*EXERCISE PROMPT*:
Transcribe exactly the lines below that begin at the line with "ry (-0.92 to" and stop after the line with "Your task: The", leaving out every picture.

*PROVIDED RECORDS*:
== Segment start ==

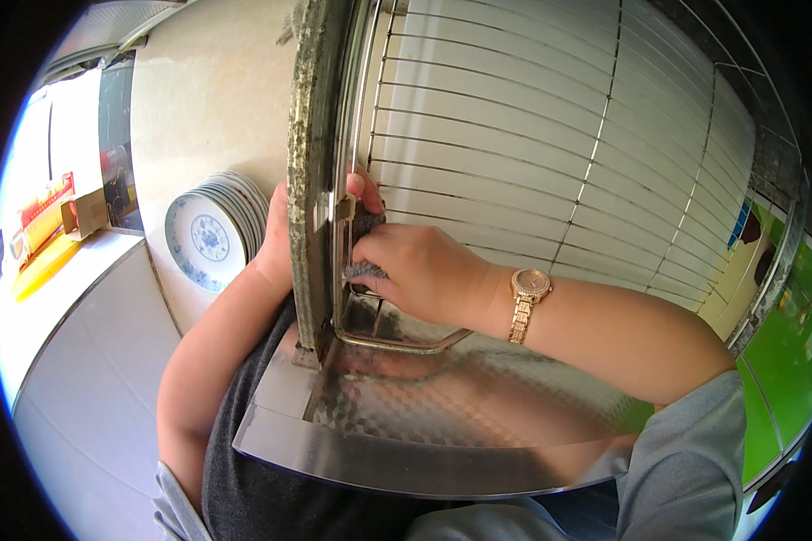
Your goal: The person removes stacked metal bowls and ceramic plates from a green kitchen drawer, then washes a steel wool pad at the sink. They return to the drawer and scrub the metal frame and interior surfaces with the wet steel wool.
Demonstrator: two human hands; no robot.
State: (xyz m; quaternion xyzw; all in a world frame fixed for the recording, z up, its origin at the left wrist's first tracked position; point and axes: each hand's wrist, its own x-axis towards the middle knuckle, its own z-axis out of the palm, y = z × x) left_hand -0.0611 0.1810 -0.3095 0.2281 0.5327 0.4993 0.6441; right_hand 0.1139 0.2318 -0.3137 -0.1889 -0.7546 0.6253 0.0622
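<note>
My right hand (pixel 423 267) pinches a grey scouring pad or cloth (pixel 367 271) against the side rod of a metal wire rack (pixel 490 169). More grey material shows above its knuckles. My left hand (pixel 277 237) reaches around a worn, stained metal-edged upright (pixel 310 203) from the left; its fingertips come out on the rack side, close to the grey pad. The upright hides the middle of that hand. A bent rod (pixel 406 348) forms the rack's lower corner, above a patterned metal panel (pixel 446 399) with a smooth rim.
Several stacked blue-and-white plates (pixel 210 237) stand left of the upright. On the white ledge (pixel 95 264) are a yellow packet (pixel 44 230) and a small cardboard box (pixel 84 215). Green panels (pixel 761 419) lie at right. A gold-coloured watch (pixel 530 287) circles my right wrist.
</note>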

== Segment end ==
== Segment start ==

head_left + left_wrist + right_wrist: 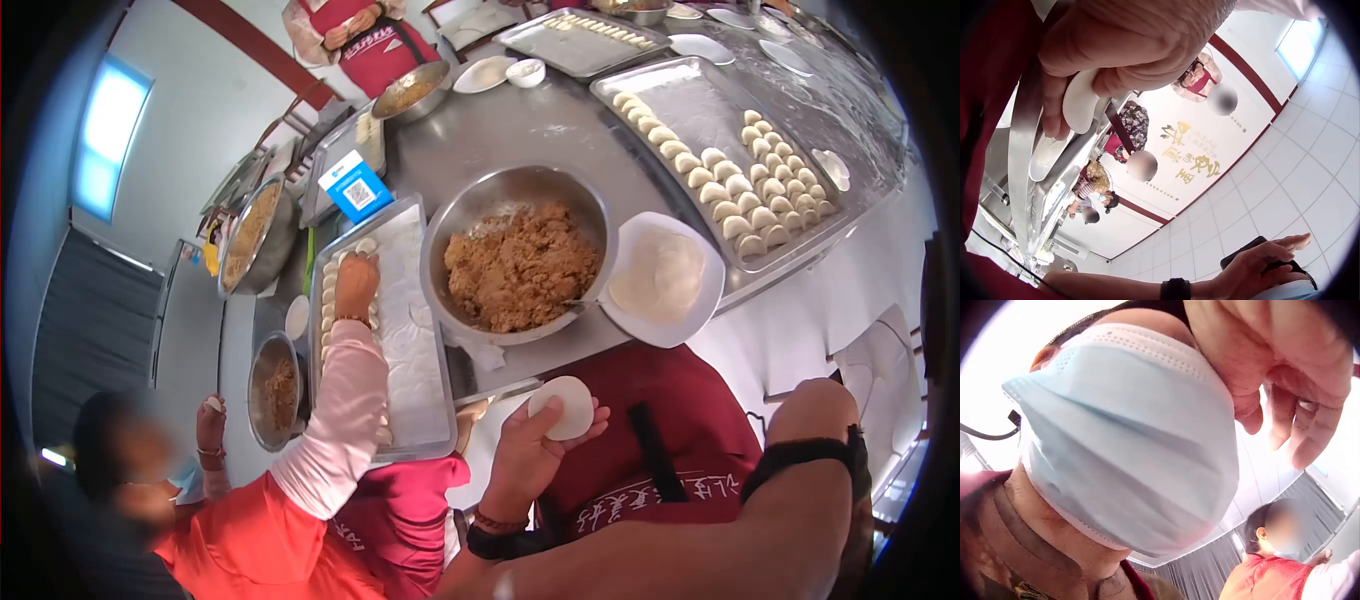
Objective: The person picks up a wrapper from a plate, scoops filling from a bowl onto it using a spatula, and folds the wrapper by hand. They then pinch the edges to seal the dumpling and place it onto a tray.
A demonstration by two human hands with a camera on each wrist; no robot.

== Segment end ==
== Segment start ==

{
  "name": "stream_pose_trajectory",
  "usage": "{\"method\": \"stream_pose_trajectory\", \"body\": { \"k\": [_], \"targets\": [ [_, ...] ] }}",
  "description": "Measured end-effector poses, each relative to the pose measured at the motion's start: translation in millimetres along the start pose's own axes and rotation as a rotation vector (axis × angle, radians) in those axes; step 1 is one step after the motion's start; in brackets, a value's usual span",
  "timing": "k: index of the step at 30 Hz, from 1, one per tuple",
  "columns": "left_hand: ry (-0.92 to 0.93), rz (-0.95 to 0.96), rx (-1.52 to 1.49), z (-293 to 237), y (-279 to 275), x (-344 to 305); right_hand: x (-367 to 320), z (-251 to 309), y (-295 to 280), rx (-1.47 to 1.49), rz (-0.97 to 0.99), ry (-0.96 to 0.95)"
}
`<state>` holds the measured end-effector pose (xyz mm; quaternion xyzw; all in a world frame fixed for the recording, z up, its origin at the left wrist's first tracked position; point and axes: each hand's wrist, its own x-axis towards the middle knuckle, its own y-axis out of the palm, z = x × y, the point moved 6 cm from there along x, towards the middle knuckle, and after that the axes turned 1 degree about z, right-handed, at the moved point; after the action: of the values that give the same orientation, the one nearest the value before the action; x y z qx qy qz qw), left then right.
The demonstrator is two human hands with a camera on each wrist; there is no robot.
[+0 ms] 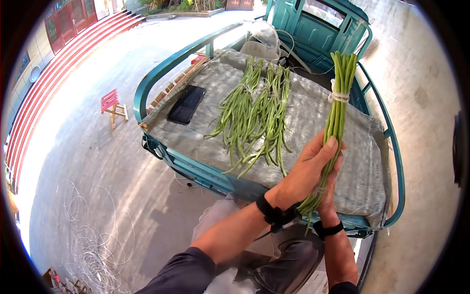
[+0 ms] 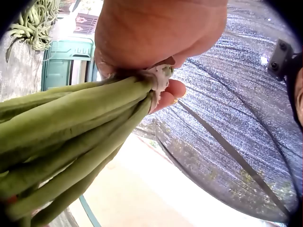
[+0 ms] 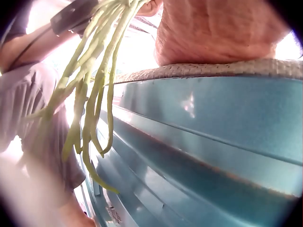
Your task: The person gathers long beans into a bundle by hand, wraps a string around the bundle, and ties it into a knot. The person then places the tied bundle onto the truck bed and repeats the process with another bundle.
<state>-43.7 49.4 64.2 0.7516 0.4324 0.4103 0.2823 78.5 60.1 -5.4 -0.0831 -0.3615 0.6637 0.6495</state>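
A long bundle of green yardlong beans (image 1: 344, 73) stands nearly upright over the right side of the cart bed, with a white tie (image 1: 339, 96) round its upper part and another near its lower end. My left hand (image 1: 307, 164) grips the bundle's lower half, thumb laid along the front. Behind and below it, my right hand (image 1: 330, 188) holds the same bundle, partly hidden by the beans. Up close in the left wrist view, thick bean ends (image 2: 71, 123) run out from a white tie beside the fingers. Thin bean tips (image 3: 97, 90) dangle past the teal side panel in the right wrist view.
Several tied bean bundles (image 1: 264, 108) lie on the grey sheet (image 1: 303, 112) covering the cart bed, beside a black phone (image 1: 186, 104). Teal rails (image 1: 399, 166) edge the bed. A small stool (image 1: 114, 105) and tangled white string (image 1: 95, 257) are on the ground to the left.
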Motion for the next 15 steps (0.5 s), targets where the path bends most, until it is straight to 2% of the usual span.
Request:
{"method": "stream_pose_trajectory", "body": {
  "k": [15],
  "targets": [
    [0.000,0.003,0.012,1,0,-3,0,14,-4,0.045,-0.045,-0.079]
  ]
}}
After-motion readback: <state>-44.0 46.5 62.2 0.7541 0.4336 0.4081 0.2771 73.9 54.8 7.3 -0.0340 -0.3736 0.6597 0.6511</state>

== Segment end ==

*RESPONSE AREA*:
  "columns": "left_hand: ry (-0.92 to 0.93), rz (-0.95 to 0.96), rx (-1.52 to 1.49), z (-293 to 237), y (-279 to 275), x (-344 to 305); right_hand: x (-367 to 320), z (-251 to 309), y (-295 to 280), rx (-1.47 to 1.49), rz (-0.97 to 0.99), ry (-0.96 to 0.95)"
}
`<state>` holds the measured end-effector pose (xyz mm; quaternion xyzw; all in a world frame fixed for the recording, z up, its origin at the left wrist's first tracked position; point and axes: each hand's wrist, its own x-axis towards the middle knuckle, its own y-axis out of the palm, z = x × y, the point moved 6 cm from there along x, towards the middle knuckle, and after that the axes turned 1 degree about z, right-handed, at the moved point; after the action: of the values that give the same orientation, the one nearest the value before the action; x y z qx qy qz qw), left then right.
The demonstrator is two human hands with a camera on each wrist; there is no robot.
[+0 ms] 
[+0 ms] 
[+0 ms] 
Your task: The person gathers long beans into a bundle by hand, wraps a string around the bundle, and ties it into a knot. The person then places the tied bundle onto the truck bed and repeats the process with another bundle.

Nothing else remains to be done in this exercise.